Assigned task –
The answer must be the full listing, written out exactly.

Available data –
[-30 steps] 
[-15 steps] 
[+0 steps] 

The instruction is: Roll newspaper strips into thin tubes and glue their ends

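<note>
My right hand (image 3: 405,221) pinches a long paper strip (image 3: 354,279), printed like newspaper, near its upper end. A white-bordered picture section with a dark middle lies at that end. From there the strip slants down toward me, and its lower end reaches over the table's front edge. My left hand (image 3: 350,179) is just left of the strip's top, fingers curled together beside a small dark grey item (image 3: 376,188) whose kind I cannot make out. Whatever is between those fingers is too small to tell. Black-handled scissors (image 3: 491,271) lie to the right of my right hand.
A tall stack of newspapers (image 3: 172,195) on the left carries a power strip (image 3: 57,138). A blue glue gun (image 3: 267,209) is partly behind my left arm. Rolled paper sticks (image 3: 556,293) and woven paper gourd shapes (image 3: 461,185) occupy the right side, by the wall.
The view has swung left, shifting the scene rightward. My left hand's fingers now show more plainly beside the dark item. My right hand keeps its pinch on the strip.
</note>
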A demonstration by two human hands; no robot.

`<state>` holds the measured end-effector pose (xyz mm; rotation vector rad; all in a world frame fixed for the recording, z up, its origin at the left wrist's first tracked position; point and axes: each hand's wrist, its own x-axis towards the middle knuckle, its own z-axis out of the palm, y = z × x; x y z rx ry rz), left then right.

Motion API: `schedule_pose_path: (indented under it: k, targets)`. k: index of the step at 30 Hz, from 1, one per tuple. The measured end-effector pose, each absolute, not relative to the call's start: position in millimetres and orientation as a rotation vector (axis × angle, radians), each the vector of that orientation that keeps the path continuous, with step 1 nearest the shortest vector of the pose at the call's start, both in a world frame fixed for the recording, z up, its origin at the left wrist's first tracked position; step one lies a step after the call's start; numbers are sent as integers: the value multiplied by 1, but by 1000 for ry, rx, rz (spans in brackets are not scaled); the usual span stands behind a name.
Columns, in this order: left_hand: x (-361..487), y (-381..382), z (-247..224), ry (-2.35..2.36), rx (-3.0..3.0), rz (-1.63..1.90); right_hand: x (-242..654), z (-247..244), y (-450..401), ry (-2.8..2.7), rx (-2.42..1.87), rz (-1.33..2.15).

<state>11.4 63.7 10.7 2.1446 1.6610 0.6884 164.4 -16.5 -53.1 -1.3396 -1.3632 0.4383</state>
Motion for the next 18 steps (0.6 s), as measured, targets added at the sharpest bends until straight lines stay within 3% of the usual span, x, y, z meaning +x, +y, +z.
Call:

Solution to this task –
[-30 steps] 
[-15 steps] 
[+0 steps] 

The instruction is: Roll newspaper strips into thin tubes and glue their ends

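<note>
My right hand (image 3: 405,221) pinches a long paper strip (image 3: 354,279), printed like newspaper, near its upper end. A white-bordered picture section with a dark middle lies at that end. From there the strip slants down toward me, and its lower end reaches over the table's front edge. My left hand (image 3: 350,179) is just left of the strip's top, fingers curled together beside a small dark grey item (image 3: 376,188) whose kind I cannot make out. Whatever is between those fingers is too small to tell. Black-handled scissors (image 3: 491,271) lie to the right of my right hand.
A tall stack of newspapers (image 3: 172,195) on the left carries a power strip (image 3: 57,138). A blue glue gun (image 3: 267,209) is partly behind my left arm. Rolled paper sticks (image 3: 556,293) and woven paper gourd shapes (image 3: 461,185) occupy the right side, by the wall.
The view has swung left, shifting the scene rightward. My left hand's fingers now show more plainly beside the dark item. My right hand keeps its pinch on the strip.
</note>
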A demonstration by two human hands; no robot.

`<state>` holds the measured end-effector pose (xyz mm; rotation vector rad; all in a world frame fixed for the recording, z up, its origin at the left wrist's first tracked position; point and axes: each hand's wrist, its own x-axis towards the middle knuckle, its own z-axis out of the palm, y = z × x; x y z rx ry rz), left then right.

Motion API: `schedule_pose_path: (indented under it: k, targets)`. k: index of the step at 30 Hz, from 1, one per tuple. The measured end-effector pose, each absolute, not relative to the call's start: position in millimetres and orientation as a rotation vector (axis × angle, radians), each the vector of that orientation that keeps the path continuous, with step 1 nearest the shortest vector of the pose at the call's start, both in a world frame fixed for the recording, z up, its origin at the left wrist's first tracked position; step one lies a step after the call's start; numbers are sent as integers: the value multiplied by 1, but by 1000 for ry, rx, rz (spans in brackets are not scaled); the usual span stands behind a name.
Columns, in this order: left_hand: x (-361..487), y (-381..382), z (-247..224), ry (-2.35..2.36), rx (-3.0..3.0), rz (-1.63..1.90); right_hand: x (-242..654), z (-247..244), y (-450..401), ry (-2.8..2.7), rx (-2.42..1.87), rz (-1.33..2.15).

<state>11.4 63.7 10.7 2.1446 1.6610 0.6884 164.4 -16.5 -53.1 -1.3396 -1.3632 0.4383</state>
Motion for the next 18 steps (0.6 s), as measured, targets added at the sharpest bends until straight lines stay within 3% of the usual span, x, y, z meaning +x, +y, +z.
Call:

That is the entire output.